Khyber Pass de l'historienne Catherine Decours est un roman historique qui nous entraîne en Afghanistan au milieu du XIXᵉ siècle, en pleine première guerre anglo-afghane. le cadre est passionnant : une région d'une grande importance géostratégique, où l'Empire britannique, sûr de sa puissance, va pourtant connaître l'une de ses plus cuisantes défaites.
Étant grand amateur de l'Histoire de l'Asie centrale, je me suis plongé dans cette lecture avec beaucoup d'attentes.
Si j'ai apprécié l'ambiance, les descriptions et et le soin apporté au contexte géopolitique, le coup de coeur n'a cependant pas eu lieu. J'ai eu du mal à m'attacher aux personnages principaux plutôt antipathiques à mon goût, et plus encore à distinguer les secondaires les uns des autres, qui m'ont parfois semblé manquer d'épaisseur. L'intrigue amoureuse centrale, quant à elle, ne m'a pas réellement ému ; elle m'a même parfois agacé, freinant trop le rythme et mon implication émotionnelle dans le récit. Toutefois la dernière partie du récit m'a bien plus convaincu.
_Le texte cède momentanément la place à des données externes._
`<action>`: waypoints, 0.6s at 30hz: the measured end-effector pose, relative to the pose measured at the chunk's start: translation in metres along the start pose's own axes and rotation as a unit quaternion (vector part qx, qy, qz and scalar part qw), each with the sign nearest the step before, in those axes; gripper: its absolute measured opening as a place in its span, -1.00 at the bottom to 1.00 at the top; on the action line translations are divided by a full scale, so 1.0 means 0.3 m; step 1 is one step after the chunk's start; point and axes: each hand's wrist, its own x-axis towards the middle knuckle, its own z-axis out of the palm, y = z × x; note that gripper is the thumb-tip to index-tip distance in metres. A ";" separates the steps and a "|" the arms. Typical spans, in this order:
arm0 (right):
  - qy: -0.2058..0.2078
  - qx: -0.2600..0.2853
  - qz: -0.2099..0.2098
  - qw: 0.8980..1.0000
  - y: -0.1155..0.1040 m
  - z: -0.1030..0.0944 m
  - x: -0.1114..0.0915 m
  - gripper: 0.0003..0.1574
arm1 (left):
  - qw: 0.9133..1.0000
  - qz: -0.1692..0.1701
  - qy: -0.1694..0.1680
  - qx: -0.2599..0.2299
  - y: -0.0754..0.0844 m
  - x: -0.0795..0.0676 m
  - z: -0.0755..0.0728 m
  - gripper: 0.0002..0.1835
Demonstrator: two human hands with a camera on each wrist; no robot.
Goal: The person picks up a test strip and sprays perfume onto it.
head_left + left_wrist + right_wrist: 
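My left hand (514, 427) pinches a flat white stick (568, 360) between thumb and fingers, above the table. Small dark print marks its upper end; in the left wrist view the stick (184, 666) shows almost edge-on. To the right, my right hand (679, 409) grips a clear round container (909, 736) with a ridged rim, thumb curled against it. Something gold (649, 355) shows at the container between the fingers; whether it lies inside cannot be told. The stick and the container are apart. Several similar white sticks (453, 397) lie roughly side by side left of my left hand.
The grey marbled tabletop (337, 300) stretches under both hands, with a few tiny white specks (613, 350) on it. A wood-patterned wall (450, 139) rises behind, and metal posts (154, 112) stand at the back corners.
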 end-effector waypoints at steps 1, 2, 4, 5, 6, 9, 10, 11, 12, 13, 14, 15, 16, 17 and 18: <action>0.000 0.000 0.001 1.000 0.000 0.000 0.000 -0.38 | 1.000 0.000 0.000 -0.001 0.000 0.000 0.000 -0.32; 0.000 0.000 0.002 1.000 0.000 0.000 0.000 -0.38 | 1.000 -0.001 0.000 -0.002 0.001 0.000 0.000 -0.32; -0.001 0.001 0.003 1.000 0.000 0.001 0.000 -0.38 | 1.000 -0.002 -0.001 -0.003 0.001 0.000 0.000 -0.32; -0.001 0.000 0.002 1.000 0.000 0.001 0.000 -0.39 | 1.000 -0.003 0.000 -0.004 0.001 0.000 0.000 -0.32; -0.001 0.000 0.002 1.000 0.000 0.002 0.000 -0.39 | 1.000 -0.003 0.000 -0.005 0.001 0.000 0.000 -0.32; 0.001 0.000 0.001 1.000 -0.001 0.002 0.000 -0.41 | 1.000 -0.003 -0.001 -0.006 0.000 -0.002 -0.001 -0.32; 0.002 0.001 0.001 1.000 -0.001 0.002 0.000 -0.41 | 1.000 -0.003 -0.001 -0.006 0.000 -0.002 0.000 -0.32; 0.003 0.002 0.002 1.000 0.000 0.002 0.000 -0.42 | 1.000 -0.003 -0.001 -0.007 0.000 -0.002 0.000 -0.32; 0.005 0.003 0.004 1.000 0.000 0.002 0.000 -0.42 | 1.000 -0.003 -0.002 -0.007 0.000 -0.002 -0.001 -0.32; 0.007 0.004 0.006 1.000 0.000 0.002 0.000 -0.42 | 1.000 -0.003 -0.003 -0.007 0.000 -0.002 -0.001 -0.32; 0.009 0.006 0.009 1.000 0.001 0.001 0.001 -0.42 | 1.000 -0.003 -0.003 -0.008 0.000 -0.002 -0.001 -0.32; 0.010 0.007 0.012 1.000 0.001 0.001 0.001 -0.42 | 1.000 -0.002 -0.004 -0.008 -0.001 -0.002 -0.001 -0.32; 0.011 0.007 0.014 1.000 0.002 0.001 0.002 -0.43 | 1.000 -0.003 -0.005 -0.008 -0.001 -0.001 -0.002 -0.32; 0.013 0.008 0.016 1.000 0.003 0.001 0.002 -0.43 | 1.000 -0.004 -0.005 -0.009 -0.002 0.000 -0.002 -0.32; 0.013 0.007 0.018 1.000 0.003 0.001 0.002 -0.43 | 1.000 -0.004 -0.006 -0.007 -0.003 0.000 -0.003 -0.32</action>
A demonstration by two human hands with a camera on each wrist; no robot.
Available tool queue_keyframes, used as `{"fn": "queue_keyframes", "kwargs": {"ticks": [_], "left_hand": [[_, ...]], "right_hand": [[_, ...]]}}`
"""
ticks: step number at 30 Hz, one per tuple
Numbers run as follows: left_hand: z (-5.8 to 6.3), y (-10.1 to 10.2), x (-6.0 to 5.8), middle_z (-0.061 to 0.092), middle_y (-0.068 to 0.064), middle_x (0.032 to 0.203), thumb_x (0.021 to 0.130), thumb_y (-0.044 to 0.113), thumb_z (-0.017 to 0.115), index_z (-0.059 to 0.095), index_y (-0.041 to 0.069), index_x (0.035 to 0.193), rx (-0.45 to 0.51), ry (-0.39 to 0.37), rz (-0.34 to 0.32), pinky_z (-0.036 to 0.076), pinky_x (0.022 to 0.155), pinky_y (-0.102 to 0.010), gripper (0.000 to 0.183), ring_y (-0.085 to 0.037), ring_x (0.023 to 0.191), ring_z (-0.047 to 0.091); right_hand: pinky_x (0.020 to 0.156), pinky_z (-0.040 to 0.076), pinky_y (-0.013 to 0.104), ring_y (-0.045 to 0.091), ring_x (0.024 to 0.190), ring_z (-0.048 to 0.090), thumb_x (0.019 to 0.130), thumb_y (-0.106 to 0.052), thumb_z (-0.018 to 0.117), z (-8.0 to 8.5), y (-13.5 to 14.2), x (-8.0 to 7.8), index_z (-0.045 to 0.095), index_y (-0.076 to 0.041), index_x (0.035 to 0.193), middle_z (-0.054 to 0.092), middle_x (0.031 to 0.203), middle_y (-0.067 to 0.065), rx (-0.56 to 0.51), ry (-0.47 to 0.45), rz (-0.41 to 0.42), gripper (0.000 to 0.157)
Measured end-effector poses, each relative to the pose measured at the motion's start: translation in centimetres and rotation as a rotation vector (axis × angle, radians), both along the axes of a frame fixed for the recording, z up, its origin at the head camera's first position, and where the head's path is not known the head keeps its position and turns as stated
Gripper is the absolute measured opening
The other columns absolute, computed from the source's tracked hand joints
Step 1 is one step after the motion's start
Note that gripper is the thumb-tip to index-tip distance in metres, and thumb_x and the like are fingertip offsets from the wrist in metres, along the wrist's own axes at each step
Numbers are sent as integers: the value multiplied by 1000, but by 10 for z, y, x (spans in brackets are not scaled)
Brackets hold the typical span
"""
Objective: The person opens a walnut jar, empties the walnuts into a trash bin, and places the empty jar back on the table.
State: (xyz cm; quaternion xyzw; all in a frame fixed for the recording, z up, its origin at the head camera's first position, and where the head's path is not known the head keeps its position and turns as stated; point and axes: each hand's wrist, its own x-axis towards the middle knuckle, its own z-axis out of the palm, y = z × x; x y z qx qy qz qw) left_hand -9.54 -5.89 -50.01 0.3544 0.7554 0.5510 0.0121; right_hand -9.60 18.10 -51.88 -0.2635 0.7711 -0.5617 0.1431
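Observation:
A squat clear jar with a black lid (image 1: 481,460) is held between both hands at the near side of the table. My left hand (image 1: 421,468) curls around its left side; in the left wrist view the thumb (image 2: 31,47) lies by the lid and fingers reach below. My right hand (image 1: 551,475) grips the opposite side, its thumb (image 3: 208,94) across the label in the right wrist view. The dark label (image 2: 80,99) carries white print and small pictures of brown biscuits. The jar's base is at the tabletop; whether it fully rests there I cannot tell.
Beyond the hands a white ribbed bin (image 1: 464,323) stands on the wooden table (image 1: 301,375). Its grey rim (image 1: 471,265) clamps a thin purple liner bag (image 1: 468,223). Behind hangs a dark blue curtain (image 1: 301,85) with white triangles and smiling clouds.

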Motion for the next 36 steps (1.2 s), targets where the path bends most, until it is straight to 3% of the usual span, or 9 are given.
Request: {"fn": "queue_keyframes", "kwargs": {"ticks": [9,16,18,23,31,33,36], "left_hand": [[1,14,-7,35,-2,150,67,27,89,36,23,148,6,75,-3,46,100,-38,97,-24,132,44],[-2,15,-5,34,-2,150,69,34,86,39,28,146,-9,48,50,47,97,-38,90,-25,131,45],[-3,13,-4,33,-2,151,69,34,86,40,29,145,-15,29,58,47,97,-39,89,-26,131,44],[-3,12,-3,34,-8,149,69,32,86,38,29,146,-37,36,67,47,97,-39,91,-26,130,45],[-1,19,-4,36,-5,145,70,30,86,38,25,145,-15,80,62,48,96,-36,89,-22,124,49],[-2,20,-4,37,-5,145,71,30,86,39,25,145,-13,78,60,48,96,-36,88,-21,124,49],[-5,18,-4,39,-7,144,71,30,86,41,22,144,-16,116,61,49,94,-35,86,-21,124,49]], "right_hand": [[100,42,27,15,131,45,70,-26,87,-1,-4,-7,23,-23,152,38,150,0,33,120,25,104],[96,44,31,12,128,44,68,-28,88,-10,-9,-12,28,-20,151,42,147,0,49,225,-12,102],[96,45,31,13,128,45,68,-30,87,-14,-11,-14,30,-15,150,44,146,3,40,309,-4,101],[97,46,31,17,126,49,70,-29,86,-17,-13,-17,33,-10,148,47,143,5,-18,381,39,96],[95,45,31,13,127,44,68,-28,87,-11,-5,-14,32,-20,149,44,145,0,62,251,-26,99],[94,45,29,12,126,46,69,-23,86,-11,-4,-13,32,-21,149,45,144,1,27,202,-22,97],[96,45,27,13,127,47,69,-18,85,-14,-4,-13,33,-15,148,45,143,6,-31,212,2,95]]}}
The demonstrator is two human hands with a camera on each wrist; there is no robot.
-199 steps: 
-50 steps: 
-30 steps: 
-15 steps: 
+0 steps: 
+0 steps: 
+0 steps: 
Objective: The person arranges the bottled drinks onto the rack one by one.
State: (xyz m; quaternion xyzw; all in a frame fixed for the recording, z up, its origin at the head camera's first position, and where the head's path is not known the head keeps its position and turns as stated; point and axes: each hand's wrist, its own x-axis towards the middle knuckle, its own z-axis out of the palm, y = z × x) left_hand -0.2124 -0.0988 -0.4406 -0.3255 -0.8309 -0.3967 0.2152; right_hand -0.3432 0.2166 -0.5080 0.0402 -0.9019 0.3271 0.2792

En revanche, le roman réussit à rendre palpable l'illusion coloniale britannique : cette conviction, arrogante et naïve, de pouvoir conquérir et administrer un territoire réputé indomptable depuis des siècles. le point de vue adopté, celui des colons, militaires comme civils, permet de donner une dimension tragique au récit. Notons également l'importance des femmes dans ce récit.
Même si je n'ai pas été totalement happé émotionnellement dans l'histoire de ses personnages, Khyber Pass fut tout de même une lecture dépaysante, un drame historique intéressant pour son cadre peu traité en littérature, et qui éclaire donc une page méconnue, mais déterminante, de l'histoire coloniale britannique.